• **Description of the task**
The whole listing is to be written out again exactly; the pictures are not.

....

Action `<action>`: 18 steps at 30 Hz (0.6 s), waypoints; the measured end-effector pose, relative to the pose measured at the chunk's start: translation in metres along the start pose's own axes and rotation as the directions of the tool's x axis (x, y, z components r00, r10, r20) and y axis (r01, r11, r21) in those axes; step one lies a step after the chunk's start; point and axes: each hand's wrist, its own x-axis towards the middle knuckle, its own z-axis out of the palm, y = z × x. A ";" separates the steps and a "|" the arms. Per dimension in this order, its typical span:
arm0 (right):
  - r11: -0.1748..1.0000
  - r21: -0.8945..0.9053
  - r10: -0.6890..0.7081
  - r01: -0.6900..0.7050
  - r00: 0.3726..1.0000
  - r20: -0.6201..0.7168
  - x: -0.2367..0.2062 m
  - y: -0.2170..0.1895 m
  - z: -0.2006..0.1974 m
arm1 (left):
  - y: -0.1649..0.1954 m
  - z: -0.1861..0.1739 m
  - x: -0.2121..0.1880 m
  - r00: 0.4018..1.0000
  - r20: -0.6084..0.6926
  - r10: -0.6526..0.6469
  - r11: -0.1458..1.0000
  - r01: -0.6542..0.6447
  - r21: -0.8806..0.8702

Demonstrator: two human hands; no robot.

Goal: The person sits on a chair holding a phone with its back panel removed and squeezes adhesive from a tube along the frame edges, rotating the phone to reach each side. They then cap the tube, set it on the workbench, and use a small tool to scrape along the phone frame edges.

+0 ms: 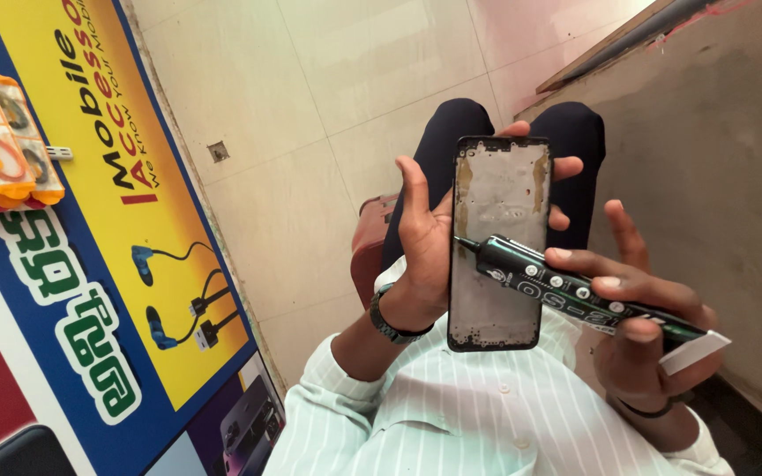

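Observation:
My left hand (423, 236) holds a black phone frame (497, 242) upright, its grey inner side with glue residue facing me; thumb on its left edge, fingers behind. My right hand (641, 304) grips a black glue tube (575, 286) with a flattened white end. The tube's thin nozzle touches the frame's left inner edge, about halfway down. A dark watch sits on my left wrist, a dark band on my right. I wear a white striped shirt and dark trousers.
A yellow and blue printed banner (90, 247) with pictures of earphones and cables fills the left. Orange packs (2, 145) of accessories hang at the upper left. Pale floor tiles (310, 115) lie below; a brown wall panel (707, 150) stands at right.

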 end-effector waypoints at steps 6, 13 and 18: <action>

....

• **Output for this exercise**
Action `<action>`: 18 steps at 30 Hz (0.6 s), waypoints; the measured end-effector pose, relative to the pose measured at the chunk's start: translation in metres along the start pose's own axes and rotation as the directions of the tool's x axis (x, y, z components r00, r10, r20) and y axis (r01, r11, r21) in those axes; step one lies a step after the chunk's start; point and axes: each hand's wrist, its own x-axis towards the middle knuckle, its own z-axis out of the palm, y = z × x. A ";" separates the steps and a "|" the arms. Per dimension in this order, its typical span:
arm0 (right):
  - r11: -0.1748..1.0000
  - r21: -0.8945..0.9053
  - r10: -0.6890..0.7081
  - r01: -0.6900..0.7050
  - r00: 0.3726..1.0000
  - r20: -0.6201..0.7168
  - x: -0.2367..0.2062 m
  - y: -0.2170..0.1895 m
  - z: -0.2006..0.1974 m
arm1 (left):
  - y: -0.1649..0.1954 m
  - z: -0.1861..0.1739 m
  - x: -0.2121..0.1880 m
  - r00: 0.4018..1.0000
  - r20: -0.6084..0.6926
  - r10: -0.6526..0.6469
  - r11: -0.1458..1.0000
  - r01: -0.6542..0.6447
  - r21: -0.8806..0.8702

Demonstrator: two human hands; no robot.

Goal: The person sits on a chair holding a phone with its back panel removed and squeezes adhesive from a tube along the frame edges, rotating the phone to reach each side. They then cap the tube, set it on the workbench, and use a small tool to scrape along the phone frame edges.

+0 ms: 

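Observation:
My left hand (423, 236) holds a black phone frame (497, 242) upright, its grey inner side with glue residue facing me; thumb on its left edge, fingers behind. My right hand (641, 304) grips a black glue tube (575, 286) with a flattened white end. The tube's thin nozzle touches the frame's left inner edge, about halfway down. A dark watch sits on my left wrist, a dark band on my right. I wear a white striped shirt and dark trousers.
A yellow and blue printed banner (90, 247) with pictures of earphones and cables fills the left. Orange packs (2, 145) of accessories hang at the upper left. Pale floor tiles (310, 115) lie below; a brown wall panel (707, 150) stands at right.
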
 end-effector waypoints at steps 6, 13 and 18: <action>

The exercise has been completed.